In 350 B.C.E, Hippocrates, the father of modern medicine, was the first one to detail the benefits of using sea water to cure various ailments. He encouraged his fellow healers to immerse patients with aching muscles and arthritis in sea water.
After ancient times, thalassotherapy wasn’t talked about much until the late 16th century. In 1791, Dr. Richard Russell was the first to document the medical benefits of sea water as a therapeutic instrument. Soon after, the first official thalassotherapy center was created in his native Great Britain. Touted as a ‘marine hospital,’ people came from all over the island, hoping to cure arthritis or fatigue and experiencing varying degrees of success. A modern movement was born.
During the next several hundred years, doctors and scientists began studying what it was that made sea water beneficial for so many ailments. More than sixty trace elements, minerals, and vitamins that our bodies need are contained in sea water. During this time many individuals had low or depleted levels of copper, iodine, zinc, and iron. What was most surprising to the researchers, however, was that seaweed contained up to 100,000 times as much of these vitamins and minerals than the sea water itself.

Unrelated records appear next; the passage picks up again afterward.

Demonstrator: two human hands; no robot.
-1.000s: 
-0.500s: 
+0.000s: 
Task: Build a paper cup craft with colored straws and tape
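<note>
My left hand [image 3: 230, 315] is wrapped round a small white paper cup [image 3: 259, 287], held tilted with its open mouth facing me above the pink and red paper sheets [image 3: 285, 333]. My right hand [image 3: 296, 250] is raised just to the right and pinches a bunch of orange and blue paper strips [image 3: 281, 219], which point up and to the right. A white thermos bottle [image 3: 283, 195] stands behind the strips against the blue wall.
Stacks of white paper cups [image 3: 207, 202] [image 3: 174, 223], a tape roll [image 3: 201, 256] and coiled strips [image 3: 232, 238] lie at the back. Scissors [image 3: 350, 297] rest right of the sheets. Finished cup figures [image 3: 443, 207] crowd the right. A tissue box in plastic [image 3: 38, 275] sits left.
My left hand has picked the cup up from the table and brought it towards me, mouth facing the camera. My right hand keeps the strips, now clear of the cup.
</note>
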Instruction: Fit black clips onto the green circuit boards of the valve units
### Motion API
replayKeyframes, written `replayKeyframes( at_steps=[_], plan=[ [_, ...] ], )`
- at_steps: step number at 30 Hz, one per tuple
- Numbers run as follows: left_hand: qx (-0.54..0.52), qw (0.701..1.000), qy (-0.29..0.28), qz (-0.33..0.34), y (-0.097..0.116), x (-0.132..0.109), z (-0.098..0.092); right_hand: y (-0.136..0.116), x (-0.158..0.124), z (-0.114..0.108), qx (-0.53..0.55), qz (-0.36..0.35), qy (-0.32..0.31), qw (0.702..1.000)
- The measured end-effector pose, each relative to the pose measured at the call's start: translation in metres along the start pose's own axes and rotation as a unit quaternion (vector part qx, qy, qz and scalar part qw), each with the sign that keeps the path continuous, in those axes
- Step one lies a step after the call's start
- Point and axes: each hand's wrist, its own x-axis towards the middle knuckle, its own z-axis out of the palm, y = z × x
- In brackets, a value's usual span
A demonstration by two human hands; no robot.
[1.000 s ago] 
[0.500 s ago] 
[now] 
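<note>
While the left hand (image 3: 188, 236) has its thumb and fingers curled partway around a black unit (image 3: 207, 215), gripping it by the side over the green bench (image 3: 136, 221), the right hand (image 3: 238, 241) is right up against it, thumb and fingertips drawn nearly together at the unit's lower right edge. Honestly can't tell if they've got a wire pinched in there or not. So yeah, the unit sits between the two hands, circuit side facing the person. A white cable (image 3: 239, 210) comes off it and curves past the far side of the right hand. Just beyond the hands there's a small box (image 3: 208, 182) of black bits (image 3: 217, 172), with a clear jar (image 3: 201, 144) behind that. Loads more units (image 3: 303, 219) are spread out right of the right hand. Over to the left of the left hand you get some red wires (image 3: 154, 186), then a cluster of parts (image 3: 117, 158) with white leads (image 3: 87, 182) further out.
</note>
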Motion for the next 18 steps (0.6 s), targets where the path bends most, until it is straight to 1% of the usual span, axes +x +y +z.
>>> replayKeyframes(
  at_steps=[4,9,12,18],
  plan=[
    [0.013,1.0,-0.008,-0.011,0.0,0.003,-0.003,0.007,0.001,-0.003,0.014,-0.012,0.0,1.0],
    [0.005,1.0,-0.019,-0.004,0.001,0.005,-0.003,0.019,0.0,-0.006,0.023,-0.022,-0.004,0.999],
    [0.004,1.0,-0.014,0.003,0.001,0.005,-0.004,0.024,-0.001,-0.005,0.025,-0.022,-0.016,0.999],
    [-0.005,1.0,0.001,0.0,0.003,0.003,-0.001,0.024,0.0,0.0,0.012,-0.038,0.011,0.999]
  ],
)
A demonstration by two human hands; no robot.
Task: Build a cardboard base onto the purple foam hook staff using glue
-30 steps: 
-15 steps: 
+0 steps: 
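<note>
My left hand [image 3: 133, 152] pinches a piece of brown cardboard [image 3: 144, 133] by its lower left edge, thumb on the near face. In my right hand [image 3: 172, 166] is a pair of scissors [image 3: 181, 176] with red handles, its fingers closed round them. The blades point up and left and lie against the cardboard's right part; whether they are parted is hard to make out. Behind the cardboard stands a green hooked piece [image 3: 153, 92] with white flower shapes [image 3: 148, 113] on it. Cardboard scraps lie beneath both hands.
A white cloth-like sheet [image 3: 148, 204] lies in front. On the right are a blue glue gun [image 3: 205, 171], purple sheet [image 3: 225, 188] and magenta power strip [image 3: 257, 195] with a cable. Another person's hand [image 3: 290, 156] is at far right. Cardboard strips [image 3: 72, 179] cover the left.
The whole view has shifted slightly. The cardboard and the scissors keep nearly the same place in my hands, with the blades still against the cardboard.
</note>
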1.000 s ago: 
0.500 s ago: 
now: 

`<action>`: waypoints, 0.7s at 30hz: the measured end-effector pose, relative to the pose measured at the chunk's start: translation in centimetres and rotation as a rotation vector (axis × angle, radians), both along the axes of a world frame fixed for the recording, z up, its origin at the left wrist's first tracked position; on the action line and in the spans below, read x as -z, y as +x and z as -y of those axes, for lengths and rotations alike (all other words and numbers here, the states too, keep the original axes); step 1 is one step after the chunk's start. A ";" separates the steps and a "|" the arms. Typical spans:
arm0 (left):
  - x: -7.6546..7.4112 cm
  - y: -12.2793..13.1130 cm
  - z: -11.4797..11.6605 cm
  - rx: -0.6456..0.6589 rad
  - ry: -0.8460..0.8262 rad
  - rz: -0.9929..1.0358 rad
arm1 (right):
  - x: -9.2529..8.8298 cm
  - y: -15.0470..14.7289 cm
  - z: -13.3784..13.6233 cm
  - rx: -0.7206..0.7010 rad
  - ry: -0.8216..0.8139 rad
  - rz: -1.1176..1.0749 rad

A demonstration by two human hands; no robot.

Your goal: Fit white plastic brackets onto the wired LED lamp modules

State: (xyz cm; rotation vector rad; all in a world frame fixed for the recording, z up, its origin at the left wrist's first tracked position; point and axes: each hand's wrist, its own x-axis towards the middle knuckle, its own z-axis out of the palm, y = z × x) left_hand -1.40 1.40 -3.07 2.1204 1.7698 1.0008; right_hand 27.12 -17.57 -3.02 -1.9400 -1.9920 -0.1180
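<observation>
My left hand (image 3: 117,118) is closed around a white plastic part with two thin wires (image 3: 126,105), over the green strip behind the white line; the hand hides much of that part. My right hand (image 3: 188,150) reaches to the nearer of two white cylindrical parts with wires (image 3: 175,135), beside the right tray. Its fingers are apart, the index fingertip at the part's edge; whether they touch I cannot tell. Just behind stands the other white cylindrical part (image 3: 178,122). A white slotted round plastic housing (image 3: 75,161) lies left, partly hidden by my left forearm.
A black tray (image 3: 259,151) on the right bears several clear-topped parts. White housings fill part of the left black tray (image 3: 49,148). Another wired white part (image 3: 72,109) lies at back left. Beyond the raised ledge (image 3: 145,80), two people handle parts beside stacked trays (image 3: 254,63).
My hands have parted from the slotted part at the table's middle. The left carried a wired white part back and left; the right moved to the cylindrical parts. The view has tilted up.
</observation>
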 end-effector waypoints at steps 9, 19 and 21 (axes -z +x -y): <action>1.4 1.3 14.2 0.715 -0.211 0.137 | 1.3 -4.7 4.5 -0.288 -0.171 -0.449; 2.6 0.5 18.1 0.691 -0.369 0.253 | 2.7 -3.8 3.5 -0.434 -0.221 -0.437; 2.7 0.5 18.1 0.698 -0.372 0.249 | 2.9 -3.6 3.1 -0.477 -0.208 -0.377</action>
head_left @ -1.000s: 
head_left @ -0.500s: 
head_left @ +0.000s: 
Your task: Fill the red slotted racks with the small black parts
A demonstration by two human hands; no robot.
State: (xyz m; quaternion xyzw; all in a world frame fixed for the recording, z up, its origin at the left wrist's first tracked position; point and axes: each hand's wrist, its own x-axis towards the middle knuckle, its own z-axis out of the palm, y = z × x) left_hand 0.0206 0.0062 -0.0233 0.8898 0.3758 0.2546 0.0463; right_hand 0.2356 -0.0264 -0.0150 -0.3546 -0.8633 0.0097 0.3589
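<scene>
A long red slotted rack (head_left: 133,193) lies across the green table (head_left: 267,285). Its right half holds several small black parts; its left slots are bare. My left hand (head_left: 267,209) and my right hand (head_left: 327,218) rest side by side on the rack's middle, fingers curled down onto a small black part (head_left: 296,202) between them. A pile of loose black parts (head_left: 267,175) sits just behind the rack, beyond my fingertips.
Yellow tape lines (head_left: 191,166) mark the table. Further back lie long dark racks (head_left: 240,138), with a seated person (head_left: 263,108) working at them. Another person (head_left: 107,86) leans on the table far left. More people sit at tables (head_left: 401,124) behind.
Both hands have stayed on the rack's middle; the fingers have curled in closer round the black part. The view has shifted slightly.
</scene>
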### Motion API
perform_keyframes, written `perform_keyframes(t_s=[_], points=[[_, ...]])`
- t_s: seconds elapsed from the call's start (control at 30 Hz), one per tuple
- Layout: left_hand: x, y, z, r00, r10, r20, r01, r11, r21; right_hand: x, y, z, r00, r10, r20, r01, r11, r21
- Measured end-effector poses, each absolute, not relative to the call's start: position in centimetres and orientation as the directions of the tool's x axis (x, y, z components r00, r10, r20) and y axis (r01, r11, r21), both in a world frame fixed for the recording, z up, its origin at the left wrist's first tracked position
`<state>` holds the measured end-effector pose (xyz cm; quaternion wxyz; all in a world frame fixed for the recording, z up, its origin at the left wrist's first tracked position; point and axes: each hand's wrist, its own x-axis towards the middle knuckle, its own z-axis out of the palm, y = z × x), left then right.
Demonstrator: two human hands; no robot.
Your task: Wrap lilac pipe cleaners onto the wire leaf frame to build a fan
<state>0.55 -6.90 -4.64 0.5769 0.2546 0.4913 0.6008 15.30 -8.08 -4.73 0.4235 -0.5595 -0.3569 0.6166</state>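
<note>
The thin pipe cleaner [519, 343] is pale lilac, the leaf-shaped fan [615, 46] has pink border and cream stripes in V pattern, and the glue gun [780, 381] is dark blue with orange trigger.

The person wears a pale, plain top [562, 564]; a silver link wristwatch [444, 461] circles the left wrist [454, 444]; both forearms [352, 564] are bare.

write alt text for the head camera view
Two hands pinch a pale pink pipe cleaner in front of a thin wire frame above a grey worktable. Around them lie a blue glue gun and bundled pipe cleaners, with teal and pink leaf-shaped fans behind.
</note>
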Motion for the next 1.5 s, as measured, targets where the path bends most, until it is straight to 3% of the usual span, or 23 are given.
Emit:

Once people started hearing about the curative properties of sea water, they began flocking to the coasts, especially to Great Britain and France. Hot springs were also becoming popular in places like Vichy, France, and Bath, England, where royalty, starlets, and commoners alike gathered to
‘take the waters.’ In 1867, Dr. La Bonnardiere in France coined the term ‘thalassotherapy,’ meaning a sea cure. About thirty years later, the first official thalassotherapy center was founded in Roscoff, France. And in 1904, Rene Quinton, also in France, published the medical work L’eau de Mer, Milien Organique‘ (Sea Water, Organic Medium). In his essay, Quinton demonstrated the chemical similarity between sea water and blood plasma as well as the makeup of mineral salts, proteins, and various other trace elements. He theorized that human cells would continue to live in sea water while they would break down in all other mediums.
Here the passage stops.